Redman NutropinAQ is the b0llocks mate i have been using it for the last 6months and it is miles better than any other GH but way more exspensive than any generic...


----------



## Nytol (Jul 16, 2005)

Pscarb said:


> Redman NutropinAQ is the b0llocks mate i have been using it for the last 6months and it is miles better than any other GH but way more exspensive than any generic...

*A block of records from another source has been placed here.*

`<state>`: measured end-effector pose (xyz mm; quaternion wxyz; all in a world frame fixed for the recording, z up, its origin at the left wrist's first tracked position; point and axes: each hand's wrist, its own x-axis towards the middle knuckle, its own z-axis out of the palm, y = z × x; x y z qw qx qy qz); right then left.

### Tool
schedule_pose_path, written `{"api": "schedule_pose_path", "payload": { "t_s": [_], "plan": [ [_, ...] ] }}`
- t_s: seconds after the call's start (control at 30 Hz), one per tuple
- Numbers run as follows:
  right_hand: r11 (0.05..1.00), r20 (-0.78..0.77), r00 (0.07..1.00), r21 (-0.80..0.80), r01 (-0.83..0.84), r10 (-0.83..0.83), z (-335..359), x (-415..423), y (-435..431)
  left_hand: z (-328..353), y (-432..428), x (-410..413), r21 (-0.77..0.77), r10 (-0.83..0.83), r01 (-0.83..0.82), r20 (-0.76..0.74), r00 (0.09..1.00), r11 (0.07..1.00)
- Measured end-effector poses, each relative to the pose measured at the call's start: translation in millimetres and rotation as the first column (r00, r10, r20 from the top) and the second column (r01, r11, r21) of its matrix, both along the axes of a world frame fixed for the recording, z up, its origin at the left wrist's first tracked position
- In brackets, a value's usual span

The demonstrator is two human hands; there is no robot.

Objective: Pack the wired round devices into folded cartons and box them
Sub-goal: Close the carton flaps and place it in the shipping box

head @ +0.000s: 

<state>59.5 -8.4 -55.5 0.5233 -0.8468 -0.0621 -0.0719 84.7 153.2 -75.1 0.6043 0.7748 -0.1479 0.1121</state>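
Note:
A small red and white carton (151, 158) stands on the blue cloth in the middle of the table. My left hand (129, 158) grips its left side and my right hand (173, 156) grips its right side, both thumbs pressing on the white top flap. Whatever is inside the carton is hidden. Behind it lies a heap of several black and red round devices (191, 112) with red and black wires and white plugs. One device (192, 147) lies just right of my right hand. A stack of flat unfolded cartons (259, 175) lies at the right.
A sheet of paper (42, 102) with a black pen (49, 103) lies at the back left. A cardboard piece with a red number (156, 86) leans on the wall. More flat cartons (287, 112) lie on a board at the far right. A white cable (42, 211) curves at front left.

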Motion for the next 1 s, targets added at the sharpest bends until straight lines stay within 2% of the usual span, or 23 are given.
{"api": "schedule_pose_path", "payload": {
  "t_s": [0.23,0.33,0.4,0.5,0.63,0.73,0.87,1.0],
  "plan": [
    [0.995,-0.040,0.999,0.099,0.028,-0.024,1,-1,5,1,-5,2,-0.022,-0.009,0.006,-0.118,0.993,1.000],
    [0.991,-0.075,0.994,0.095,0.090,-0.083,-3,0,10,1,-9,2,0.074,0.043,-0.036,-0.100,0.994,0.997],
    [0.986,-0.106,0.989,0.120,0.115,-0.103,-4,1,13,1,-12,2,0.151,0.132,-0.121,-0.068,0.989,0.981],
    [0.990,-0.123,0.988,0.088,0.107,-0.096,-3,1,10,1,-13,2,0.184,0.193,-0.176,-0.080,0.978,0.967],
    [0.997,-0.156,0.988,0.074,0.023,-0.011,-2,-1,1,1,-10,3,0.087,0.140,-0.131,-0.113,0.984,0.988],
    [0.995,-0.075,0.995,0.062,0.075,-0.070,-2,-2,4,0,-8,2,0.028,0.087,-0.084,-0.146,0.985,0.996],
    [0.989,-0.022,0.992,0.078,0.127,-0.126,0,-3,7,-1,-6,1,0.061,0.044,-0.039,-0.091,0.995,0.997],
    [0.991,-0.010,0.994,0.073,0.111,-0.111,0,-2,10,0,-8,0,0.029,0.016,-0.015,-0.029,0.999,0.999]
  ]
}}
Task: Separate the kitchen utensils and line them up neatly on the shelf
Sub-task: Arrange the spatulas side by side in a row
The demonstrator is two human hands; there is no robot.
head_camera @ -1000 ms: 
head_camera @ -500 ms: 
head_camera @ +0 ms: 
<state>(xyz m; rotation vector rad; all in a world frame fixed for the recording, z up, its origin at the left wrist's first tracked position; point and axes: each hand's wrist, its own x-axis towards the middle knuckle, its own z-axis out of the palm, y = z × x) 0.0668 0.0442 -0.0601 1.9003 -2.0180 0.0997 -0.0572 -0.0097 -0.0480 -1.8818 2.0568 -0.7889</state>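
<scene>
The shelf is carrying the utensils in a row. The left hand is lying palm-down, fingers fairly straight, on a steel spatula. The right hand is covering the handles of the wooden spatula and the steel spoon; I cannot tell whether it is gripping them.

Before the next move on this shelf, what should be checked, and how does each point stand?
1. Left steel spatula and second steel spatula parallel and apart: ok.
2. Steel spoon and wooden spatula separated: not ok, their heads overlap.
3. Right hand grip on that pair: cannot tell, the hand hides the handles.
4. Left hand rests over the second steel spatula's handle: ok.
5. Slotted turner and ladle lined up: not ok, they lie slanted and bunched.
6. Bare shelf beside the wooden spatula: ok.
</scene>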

Back to the never ending question, if it is twice as good, but 3 times the cost, is it not better to just use more generic?


----------



## Guest (Jul 12, 2008)

ymir said:


> For some extra fatburning and nicer hair/skin is it worth running 10iu/day HGH year around, lets speculate that I can afford it.
> 
> What would the expected gains be after say 6 months+ Less fat? better sleep? better skin and hair? no real musclegain right?
> 
> ...


 10iu per day??? Nah mate you wouldnt enjoy that after a while the side effects would become very unplesant plus would you intend on running tyroid and insulin the whole time with it ear round?!


----------



## ymir (Jun 4, 2007)

Con said:


> 10iu per day??? Nah mate you wouldnt enjoy that after a while the side effects would become very unplesant plus would you intend on running tyroid and insulin the whole time with it ear round?!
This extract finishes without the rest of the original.